Your response should consist of the full data, set down exactly.
=== STORED DATA ===
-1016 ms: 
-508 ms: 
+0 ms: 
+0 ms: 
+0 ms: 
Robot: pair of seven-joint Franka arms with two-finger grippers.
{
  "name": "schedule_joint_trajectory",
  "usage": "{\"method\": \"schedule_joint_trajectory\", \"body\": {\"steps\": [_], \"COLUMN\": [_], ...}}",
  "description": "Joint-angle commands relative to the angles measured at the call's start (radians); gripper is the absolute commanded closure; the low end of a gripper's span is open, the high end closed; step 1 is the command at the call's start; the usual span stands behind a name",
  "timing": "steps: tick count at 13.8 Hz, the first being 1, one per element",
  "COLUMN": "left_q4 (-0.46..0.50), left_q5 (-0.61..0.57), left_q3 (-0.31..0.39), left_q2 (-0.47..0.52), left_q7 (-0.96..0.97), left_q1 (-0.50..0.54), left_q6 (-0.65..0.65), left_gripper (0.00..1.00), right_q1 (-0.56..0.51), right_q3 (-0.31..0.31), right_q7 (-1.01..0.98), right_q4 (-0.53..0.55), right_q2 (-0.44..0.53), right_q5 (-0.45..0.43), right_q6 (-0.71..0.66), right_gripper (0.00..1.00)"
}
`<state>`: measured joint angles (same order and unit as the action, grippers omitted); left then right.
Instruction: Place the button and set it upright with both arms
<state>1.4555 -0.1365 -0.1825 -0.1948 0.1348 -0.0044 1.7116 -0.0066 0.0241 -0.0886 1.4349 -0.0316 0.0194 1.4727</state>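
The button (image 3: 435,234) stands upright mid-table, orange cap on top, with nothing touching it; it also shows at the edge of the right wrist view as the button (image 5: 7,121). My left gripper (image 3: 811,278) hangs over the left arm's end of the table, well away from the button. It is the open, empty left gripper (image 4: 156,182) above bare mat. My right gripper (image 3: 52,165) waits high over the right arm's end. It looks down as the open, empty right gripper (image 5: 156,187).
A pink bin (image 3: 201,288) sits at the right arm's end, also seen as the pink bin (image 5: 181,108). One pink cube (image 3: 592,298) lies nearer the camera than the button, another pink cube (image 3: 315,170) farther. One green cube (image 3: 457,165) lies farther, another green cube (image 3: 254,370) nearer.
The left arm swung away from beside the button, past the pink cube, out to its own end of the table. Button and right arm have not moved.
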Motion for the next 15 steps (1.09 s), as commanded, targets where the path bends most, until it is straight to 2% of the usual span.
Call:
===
## TASK OUTPUT:
-1016 ms: 
-508 ms: 
+0 ms: 
+0 ms: 
+0 ms: 
Robot: pair of seven-joint Franka arms with two-finger grippers.
{
  "name": "schedule_joint_trajectory",
  "usage": "{\"method\": \"schedule_joint_trajectory\", \"body\": {\"steps\": [_], \"COLUMN\": [_], ...}}",
  "description": "Joint-angle commands relative to the angles measured at the call's start (radians); gripper is the absolute commanded closure; the low end of a gripper's span is open, the high end closed; step 1 is the command at the call's start; the usual span stands behind a name",
  "timing": "steps: tick count at 13.8 Hz, the first being 1, one per element",
  "COLUMN": "left_q4 (-0.46..0.50), left_q5 (-0.61..0.57), left_q3 (-0.31..0.39), left_q2 (-0.47..0.52), left_q7 (-0.96..0.97), left_q1 (-0.50..0.54), left_q6 (-0.65..0.65), left_gripper (0.00..1.00), right_q1 (-0.56..0.51), right_q3 (-0.31..0.31), right_q7 (-1.01..0.98), right_q4 (-0.53..0.55), right_q2 (-0.44..0.53), right_q5 (-0.45..0.43), right_q6 (-0.71..0.66), right_gripper (0.00..1.00)"
}
`<state>`: measured joint angles (same order and unit as the action, grippers omitted); left then right.
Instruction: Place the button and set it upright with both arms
<state>1.4555 -0.1365 -0.1825 -0.1948 0.1348 -0.0044 1.7116 -0.0066 0.0241 -0.0886 1.4349 -0.0316 0.0194 1.4727</state>
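The button (image 3: 435,234) stands upright mid-table, orange cap on top, with nothing touching it; it also shows at the edge of the right wrist view as the button (image 5: 7,121). My left gripper (image 3: 811,278) hangs over the left arm's end of the table, well away from the button. It is the open, empty left gripper (image 4: 156,182) above bare mat. My right gripper (image 3: 52,165) waits high over the right arm's end. It looks down as the open, empty right gripper (image 5: 156,187).
A pink bin (image 3: 201,288) sits at the right arm's end, also seen as the pink bin (image 5: 181,108). One pink cube (image 3: 592,298) lies nearer the camera than the button, another pink cube (image 3: 315,170) farther. One green cube (image 3: 457,165) lies farther, another green cube (image 3: 254,370) nearer.
The left arm swung away from beside the button, past the pink cube, out to its own end of the table. Button and right arm have not moved.
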Motion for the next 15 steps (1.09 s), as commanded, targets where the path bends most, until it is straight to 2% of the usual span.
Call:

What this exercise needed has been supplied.